┌─ Supplied data

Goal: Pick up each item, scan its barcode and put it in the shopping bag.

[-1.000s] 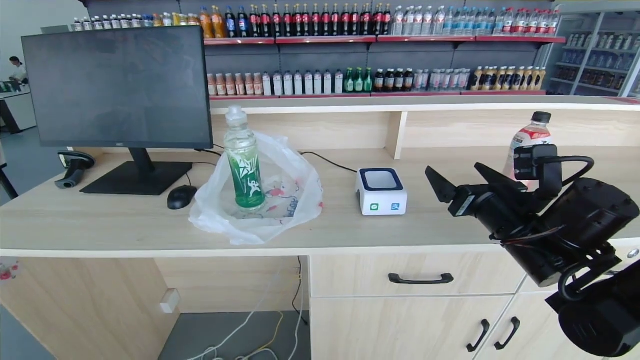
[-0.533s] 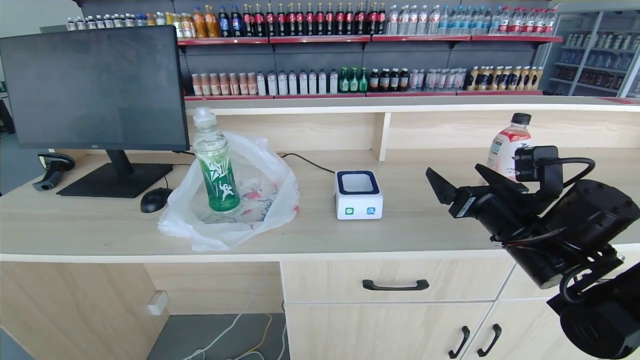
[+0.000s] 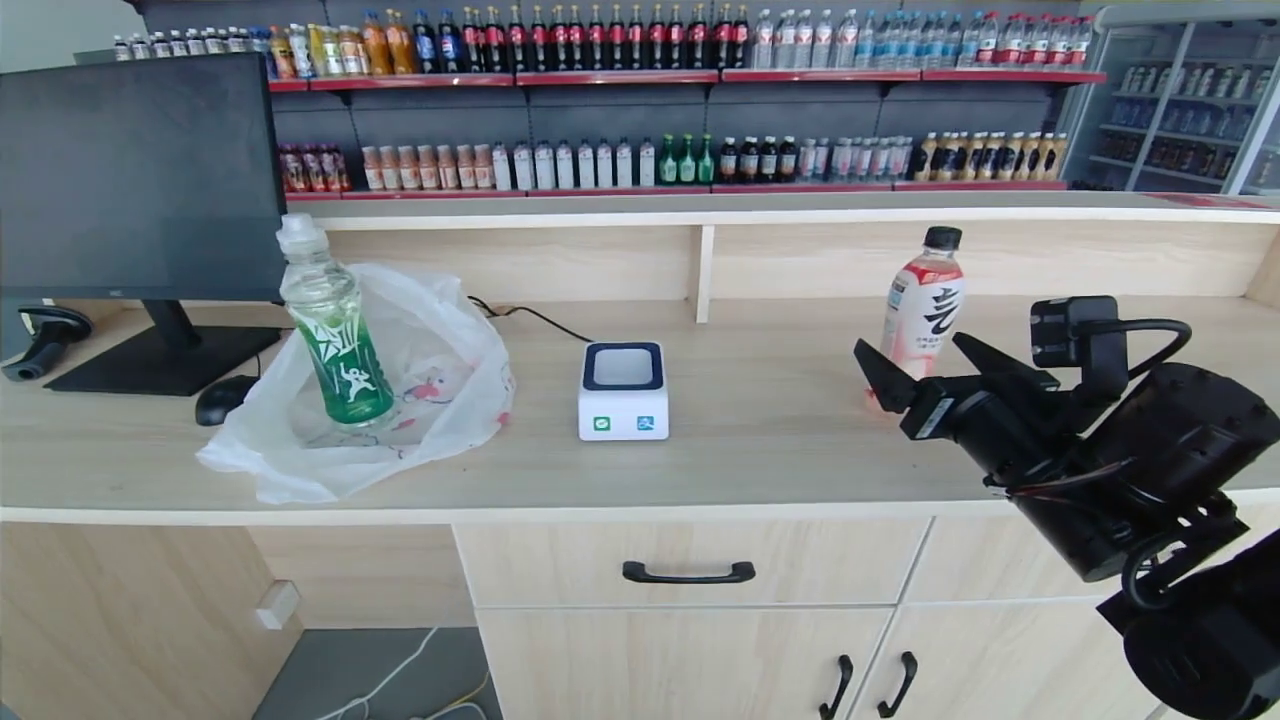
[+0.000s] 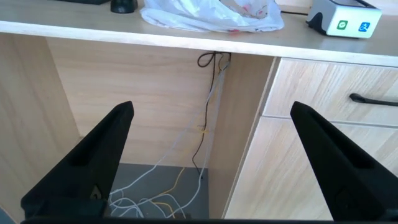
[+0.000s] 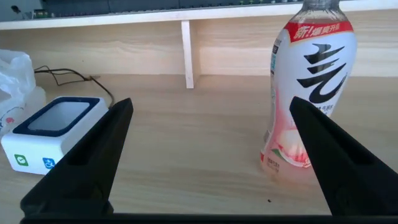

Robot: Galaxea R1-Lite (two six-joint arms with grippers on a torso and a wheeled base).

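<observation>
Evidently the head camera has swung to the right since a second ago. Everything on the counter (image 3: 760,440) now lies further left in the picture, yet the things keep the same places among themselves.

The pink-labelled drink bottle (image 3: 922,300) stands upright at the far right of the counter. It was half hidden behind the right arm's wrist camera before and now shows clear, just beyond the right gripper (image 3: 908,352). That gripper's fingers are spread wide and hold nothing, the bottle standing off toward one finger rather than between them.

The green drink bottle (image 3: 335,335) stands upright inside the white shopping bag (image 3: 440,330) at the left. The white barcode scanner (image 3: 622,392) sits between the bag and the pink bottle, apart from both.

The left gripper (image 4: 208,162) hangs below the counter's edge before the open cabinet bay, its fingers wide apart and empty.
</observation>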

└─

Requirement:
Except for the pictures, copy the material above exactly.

Exercise response:
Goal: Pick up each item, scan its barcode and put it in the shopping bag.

[-1.000s] 
[-0.533s] 
[+0.000s] 
[+0.000s] 
[+0.000s] 

Robot: Galaxea R1-Lite (two six-joint arms with grippers on a torso and a wheeled base).

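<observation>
Evidently the head camera has swung to the right since a second ago. Everything on the counter (image 3: 760,440) now lies further left in the picture, yet the things keep the same places among themselves.

The pink-labelled drink bottle (image 3: 922,300) stands upright at the far right of the counter. It was half hidden behind the right arm's wrist camera before and now shows clear, just beyond the right gripper (image 3: 908,352). That gripper's fingers are spread wide and hold nothing, the bottle standing off toward one finger rather than between them.

The green drink bottle (image 3: 335,335) stands upright inside the white shopping bag (image 3: 440,330) at the left. The white barcode scanner (image 3: 622,392) sits between the bag and the pink bottle, apart from both.

The left gripper (image 4: 208,162) hangs below the counter's edge before the open cabinet bay, its fingers wide apart and empty.
</observation>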

The exercise concludes with that.